Anyway, KJMK needs to stop seeing all hindus as one entity. Also, he needs to calm down. There is no point being a keyboard warrior, Like I said to Narayanjot ji in another thread, Punjab needs a separate Sikh party. Maybe KJMK needs to work with such an organisation which matches his views.


----------



## kee_jaana_mein_kaun (Feb 5, 2010)

AusDesi said:


> *Like I said, whether he is a RSS man or not matters little to me*. Infact, I have no connection with Punjab BJP or any other BJP. I was merely asking for a link.
> 
> Anyway, KJMK needs to stop seeing all hindus as one entity.

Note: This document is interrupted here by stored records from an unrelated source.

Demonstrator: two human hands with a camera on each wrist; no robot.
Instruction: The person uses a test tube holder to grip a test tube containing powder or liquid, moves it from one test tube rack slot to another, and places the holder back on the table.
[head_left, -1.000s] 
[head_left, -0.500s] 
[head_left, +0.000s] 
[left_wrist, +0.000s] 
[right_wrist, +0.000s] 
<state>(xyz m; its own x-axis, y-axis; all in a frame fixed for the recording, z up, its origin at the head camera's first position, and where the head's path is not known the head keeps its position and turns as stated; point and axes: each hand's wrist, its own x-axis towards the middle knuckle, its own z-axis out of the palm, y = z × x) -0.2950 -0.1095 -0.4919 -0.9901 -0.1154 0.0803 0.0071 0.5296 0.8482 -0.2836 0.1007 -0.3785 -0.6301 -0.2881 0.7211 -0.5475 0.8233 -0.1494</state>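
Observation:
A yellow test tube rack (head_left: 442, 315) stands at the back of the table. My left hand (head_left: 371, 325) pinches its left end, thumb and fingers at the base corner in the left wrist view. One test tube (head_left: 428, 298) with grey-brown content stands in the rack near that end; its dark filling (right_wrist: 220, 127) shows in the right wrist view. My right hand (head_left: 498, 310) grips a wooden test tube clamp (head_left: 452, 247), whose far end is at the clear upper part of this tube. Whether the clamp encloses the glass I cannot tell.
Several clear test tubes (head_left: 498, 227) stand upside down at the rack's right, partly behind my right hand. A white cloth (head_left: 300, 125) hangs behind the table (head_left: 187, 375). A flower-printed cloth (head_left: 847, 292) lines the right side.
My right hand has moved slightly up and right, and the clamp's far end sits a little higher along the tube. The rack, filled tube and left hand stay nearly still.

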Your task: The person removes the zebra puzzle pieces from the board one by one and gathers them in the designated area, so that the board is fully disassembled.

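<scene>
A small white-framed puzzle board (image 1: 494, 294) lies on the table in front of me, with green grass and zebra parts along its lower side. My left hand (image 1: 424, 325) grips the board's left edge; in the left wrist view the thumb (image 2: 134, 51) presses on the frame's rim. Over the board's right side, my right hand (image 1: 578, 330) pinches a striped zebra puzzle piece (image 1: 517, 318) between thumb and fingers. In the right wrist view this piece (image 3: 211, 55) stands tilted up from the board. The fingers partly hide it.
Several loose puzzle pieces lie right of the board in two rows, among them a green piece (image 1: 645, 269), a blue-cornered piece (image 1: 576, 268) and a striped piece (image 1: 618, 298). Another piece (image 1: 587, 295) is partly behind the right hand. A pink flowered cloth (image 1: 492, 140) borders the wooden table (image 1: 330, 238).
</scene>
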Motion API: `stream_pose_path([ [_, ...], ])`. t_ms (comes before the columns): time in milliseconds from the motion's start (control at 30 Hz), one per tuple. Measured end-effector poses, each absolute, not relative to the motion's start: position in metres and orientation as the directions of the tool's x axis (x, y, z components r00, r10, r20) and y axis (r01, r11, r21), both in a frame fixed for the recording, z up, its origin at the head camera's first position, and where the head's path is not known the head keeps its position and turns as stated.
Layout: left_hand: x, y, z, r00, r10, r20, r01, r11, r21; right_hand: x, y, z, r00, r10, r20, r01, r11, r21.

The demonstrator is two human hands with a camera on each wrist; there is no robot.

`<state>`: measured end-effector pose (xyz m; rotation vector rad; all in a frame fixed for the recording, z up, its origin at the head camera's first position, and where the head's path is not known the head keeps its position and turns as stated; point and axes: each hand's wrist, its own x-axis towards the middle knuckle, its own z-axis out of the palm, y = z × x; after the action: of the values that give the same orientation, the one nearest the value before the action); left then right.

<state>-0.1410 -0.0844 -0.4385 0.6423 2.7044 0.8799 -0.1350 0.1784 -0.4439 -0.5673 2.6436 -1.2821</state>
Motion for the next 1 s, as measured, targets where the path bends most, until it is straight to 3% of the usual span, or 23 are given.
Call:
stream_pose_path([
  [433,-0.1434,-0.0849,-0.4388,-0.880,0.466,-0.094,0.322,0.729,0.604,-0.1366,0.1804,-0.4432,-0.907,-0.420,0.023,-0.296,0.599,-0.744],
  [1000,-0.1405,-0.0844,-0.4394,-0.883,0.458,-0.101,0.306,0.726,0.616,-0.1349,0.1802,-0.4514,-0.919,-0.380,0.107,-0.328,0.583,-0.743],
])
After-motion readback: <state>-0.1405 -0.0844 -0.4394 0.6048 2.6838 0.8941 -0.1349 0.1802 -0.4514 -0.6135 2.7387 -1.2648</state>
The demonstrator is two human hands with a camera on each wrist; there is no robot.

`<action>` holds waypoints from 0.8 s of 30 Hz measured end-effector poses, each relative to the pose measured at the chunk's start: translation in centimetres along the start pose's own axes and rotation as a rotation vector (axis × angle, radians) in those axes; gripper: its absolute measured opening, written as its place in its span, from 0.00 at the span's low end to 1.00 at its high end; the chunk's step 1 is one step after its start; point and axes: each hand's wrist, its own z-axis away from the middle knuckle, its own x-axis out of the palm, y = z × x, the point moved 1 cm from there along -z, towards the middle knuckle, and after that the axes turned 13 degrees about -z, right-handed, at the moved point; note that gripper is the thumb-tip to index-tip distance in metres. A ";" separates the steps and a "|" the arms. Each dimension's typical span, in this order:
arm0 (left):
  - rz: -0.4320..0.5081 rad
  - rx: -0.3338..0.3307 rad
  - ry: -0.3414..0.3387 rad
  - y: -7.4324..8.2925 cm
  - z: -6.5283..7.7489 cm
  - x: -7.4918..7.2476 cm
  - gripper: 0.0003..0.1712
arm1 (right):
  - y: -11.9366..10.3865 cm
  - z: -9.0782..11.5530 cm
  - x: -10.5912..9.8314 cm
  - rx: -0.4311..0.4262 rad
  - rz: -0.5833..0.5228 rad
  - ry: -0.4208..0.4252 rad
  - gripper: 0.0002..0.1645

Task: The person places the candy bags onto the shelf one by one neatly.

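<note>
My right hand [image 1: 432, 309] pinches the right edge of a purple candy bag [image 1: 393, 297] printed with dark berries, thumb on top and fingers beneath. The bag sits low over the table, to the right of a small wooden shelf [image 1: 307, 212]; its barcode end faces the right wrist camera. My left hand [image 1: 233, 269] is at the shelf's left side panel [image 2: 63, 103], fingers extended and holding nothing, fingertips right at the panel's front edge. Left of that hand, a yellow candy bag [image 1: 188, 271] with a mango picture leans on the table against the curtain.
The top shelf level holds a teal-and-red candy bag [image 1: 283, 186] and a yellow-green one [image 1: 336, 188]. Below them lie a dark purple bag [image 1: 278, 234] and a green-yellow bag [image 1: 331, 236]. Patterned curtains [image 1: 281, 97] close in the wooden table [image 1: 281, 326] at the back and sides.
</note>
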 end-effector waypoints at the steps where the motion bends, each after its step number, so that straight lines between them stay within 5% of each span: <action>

Also, he needs to calm down. There is no point being a keyboard warrior, Like I said to Narayanjot ji in another thread, Punjab needs a separate Sikh party. Maybe KJMK needs to work with such an organisation which matches his views.


 
Acha ?

Isnt this what you wrote ?
*I'll wait for details because I cannot find anywhere of his involvement in RSS*

Any way if you know of any one in Punjab ask him to read in today's Ajit page 10 where is written :

"Bachpan to RSS naal jurray Ashwani Sharma day sir tay sajya Punjab BJP daa taaj "

We already have our parties :Akali Dal Amritsar(Mann) and Akali Dal Amritsar (Panch pradhani of Bhai Daljit Singh Bittu).

But the problem is that badal and the govt of the largest demoncracy in the world has put Bhai Bittu in Amritsar jail on false charges for peacefully protesting against Saudaa Saadh Sirsa dera(who is accused of non bailable offences like rape,murder but has not even spent one day in jail).They dont even allow peaceful politics to be practised by Sikh parties.


----------



## AusDesi (Feb 5, 2010)

kee_jaana_mein_kaun said:


> Acha ?
> 
> Isnt this what you wrote ?
> *I'll wait for details because I cannot find anywhere of his involvement in RSS*



Thats because you didn't provide a link. I asked for a link. Im happy to label him a Hindutvadi IF there is proof.


----------